PEXA senior research manager Mike Gill said it has witnessed the impact the pandemic had on the eastern seaboard.

“The Sunshine State has had an incredible year in property, with Greater Brisbane jumping more than 50 per cent on last year’s figures, and the rest of Queensland delivering significant year-on-year gains,” he said.

“We have seen solid results in New South Wales across the state with settlements up 26 per cent, and Victoria’s 10 per cent year-on-year growth was propped up by strong results in regional and commercial sectors.   

“Most notably, we have seen a trend across the east-coast of greater activity in our regional areas, with sale settlements outside of capital cities up 36 per cent in New South Wales, 28 per cent in Victoria, and 23 per cent in Queensland year-on-year.”

CoreLogic has posted strong annual price growth in the eastern seaboard, with Canberra (15.6 per cent) Sydney (11.2 per cent) and Brisbane (10.6 per cent) all enjoying double-digit growth at or above the national average, while Melbourne (five per cent) lags behind.

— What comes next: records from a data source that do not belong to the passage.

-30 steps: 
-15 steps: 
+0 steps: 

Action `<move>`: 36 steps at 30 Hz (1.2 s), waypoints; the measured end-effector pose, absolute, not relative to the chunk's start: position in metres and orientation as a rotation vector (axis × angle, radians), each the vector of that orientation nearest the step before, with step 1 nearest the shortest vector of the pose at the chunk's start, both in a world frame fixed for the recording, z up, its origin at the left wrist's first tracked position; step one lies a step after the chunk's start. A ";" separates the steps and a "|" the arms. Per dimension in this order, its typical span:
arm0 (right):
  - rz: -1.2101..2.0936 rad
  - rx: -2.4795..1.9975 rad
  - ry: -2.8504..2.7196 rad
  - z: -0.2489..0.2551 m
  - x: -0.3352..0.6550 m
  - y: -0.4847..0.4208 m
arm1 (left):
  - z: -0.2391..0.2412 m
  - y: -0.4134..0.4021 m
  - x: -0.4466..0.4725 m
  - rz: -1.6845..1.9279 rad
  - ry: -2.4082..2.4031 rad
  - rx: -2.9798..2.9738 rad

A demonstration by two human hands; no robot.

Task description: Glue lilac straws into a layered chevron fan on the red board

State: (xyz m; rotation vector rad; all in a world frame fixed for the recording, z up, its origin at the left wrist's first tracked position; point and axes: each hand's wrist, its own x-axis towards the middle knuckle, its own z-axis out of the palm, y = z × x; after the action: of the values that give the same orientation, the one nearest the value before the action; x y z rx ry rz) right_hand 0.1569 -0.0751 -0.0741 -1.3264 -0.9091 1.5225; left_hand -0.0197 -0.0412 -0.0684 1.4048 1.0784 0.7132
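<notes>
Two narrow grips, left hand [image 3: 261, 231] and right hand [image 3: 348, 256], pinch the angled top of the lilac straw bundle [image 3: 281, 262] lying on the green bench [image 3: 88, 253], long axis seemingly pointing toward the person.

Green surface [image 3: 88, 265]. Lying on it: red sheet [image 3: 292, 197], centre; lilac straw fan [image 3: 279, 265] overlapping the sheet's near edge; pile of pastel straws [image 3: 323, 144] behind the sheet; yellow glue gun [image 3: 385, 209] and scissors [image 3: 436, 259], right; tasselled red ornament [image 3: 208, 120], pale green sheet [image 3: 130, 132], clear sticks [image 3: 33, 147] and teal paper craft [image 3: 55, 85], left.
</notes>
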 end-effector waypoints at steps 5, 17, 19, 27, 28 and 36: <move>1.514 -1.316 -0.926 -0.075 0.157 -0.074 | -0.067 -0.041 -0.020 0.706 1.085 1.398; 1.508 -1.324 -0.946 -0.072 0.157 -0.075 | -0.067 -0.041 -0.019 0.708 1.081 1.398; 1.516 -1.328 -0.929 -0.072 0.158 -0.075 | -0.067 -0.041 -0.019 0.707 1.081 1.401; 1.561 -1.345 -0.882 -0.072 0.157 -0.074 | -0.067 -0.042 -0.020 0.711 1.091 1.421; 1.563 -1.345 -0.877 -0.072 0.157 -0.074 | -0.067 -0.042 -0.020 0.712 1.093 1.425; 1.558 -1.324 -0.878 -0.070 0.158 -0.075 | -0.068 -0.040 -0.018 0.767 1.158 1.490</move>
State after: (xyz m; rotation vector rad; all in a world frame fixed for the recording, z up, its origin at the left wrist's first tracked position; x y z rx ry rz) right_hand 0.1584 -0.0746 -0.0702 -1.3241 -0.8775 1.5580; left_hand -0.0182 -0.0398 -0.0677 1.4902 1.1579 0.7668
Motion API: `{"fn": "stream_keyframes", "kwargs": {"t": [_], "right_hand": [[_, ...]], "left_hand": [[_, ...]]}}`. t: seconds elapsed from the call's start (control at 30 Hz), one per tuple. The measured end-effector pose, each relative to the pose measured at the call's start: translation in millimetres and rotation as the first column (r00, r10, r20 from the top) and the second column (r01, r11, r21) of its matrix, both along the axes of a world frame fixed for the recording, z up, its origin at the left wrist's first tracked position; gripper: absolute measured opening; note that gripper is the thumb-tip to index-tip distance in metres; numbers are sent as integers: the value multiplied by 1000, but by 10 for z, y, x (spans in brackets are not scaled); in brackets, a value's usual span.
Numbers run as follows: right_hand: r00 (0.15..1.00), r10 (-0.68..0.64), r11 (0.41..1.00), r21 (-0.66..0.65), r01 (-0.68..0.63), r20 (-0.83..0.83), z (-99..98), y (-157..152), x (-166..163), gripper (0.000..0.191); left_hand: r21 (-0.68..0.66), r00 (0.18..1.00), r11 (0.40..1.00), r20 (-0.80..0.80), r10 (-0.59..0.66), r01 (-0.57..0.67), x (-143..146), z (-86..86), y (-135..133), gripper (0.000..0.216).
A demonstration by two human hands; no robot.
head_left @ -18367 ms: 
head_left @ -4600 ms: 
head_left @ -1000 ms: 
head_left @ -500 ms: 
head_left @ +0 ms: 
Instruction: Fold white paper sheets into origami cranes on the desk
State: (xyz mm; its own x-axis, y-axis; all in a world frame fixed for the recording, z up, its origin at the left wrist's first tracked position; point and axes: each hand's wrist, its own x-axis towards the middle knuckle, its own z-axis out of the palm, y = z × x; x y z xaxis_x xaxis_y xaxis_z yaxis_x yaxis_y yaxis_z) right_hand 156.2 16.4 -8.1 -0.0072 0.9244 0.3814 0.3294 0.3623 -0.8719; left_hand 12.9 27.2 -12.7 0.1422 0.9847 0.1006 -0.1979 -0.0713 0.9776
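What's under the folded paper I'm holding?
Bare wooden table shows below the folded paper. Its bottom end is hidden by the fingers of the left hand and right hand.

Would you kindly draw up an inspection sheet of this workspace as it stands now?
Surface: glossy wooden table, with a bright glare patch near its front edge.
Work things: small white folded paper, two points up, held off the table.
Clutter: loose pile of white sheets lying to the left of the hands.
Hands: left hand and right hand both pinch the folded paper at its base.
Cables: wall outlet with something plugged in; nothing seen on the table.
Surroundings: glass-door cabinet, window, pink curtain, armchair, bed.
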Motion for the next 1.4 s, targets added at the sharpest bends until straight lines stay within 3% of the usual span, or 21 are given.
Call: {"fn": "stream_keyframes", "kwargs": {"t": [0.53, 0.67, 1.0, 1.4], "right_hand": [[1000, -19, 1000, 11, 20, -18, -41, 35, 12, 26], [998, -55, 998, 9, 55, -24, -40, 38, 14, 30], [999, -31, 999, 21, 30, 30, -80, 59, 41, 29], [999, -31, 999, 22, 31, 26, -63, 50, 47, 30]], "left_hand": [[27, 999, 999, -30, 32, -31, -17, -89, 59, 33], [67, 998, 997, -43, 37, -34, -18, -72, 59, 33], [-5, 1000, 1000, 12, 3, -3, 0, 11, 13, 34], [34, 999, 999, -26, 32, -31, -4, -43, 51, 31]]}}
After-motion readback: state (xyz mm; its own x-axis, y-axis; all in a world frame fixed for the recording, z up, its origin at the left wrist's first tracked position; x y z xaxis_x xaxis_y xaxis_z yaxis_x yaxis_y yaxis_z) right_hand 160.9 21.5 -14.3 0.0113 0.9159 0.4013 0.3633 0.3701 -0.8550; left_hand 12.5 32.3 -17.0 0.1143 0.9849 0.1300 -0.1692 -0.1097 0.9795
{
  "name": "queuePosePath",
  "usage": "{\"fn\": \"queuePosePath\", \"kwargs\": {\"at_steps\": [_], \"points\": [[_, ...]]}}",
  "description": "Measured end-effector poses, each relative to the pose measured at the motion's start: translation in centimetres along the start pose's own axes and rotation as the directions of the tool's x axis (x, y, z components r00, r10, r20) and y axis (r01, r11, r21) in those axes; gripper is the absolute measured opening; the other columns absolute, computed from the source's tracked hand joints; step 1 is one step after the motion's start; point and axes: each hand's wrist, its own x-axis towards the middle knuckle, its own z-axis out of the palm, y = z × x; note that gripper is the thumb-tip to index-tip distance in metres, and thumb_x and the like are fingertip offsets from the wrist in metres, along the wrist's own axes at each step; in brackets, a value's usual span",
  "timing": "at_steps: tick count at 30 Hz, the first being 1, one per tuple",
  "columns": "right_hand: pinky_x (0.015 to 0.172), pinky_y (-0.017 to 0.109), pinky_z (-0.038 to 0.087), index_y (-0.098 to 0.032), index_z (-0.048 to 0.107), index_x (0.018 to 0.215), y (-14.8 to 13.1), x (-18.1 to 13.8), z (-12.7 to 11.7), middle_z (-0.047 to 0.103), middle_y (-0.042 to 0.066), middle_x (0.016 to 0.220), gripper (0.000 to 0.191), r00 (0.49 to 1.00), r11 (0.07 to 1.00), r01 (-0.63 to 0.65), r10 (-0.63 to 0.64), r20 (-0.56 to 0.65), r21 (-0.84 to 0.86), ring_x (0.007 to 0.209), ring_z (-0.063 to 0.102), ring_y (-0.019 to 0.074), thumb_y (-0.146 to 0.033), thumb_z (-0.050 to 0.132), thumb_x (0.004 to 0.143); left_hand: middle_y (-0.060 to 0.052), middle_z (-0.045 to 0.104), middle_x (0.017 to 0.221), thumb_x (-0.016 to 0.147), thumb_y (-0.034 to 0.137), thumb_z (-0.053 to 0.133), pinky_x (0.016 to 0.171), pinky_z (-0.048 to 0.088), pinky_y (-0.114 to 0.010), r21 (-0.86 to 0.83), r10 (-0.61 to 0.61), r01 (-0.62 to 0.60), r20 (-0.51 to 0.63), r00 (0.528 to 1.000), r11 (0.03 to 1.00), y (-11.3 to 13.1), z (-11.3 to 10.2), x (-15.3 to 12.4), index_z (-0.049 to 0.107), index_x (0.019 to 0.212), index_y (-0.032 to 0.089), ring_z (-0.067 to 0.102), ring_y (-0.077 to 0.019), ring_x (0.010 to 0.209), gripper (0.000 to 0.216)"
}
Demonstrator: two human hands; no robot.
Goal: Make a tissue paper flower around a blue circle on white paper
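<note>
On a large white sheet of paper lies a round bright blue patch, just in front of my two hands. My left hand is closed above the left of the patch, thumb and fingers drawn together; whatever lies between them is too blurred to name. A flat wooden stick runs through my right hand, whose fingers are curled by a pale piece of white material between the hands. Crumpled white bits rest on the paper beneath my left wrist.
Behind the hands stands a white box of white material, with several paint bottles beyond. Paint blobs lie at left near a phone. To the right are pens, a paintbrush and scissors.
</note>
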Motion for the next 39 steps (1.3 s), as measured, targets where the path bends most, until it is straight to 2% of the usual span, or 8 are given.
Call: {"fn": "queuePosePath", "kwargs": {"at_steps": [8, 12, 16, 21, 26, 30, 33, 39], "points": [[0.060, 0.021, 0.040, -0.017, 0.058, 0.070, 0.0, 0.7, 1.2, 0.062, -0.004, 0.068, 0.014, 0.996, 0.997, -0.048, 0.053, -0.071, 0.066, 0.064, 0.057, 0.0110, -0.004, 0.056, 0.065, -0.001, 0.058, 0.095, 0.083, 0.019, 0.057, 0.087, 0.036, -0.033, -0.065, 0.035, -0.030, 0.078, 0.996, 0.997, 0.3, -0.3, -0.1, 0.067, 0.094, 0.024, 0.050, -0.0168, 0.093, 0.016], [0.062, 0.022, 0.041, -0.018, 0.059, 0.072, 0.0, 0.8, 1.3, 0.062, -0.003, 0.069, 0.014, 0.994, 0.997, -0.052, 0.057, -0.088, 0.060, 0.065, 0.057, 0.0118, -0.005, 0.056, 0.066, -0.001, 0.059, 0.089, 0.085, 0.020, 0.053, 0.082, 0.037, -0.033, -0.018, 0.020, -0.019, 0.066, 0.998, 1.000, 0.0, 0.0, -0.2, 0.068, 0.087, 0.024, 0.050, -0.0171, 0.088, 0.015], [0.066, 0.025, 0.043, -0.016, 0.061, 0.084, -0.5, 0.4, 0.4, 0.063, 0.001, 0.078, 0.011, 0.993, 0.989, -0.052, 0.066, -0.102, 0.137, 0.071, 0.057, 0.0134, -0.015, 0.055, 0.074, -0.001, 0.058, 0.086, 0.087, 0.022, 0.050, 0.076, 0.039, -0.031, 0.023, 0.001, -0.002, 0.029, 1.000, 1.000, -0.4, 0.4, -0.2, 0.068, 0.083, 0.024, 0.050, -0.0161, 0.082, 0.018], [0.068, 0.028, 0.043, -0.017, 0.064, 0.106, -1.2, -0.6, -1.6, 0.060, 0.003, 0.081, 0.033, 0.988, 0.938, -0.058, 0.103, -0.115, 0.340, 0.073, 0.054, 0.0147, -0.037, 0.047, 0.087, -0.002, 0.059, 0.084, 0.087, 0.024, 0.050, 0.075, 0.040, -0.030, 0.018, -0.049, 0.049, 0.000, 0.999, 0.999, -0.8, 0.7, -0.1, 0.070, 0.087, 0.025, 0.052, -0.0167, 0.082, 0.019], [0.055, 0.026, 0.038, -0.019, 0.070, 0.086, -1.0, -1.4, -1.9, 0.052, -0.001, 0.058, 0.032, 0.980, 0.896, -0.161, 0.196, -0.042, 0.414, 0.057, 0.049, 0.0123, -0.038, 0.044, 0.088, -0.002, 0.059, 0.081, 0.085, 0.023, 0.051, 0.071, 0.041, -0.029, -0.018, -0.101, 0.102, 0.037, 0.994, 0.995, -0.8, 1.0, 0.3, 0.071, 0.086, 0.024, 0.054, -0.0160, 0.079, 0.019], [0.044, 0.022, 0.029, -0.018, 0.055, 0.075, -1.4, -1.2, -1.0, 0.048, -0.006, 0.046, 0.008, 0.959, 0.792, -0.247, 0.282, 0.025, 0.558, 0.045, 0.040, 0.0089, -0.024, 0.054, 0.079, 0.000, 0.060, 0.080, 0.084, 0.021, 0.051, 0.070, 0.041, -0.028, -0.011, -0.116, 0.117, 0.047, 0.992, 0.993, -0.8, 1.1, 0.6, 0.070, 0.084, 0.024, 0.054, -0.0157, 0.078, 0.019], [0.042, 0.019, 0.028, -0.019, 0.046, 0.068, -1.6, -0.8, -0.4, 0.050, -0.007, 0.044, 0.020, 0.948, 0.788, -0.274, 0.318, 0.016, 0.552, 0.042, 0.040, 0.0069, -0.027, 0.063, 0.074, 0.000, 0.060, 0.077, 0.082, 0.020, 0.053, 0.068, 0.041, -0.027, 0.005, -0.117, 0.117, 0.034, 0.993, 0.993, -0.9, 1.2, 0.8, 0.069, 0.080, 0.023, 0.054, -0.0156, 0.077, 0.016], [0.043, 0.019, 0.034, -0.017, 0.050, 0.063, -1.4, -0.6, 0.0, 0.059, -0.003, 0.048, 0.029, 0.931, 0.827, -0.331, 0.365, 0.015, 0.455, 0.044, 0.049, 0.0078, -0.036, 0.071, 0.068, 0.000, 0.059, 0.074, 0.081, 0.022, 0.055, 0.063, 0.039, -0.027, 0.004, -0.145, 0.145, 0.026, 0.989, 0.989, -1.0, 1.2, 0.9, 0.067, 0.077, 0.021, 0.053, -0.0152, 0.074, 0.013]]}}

PEXA’s Property and Mortgage Insights report also analyses consumer lending behaviour, with FY 21 numbers suggesting regional buyers were less likely than city buyers to fund their new purchase with a loan.  

“Close to 80 per cent of capital city settlements procured were funded with a new loan, compared to only 66 per cent for regional settlements, suggesting metropolitan homeowners are moving to regional areas to take advantage of lower priced properties, flexible working arrangements and a change in lifestyle,” Mr Gill said.

“There also appeared to be greater consumer preference towards major banks for new loans in New South Wales and Victoria due to highly competitive rates, particularly for fixed rate loans and special offers, such as cash back incentives. Queensland consumers bucked this trend, with the gap narrowing in favour of the non-major lenders within the state from January 2021.”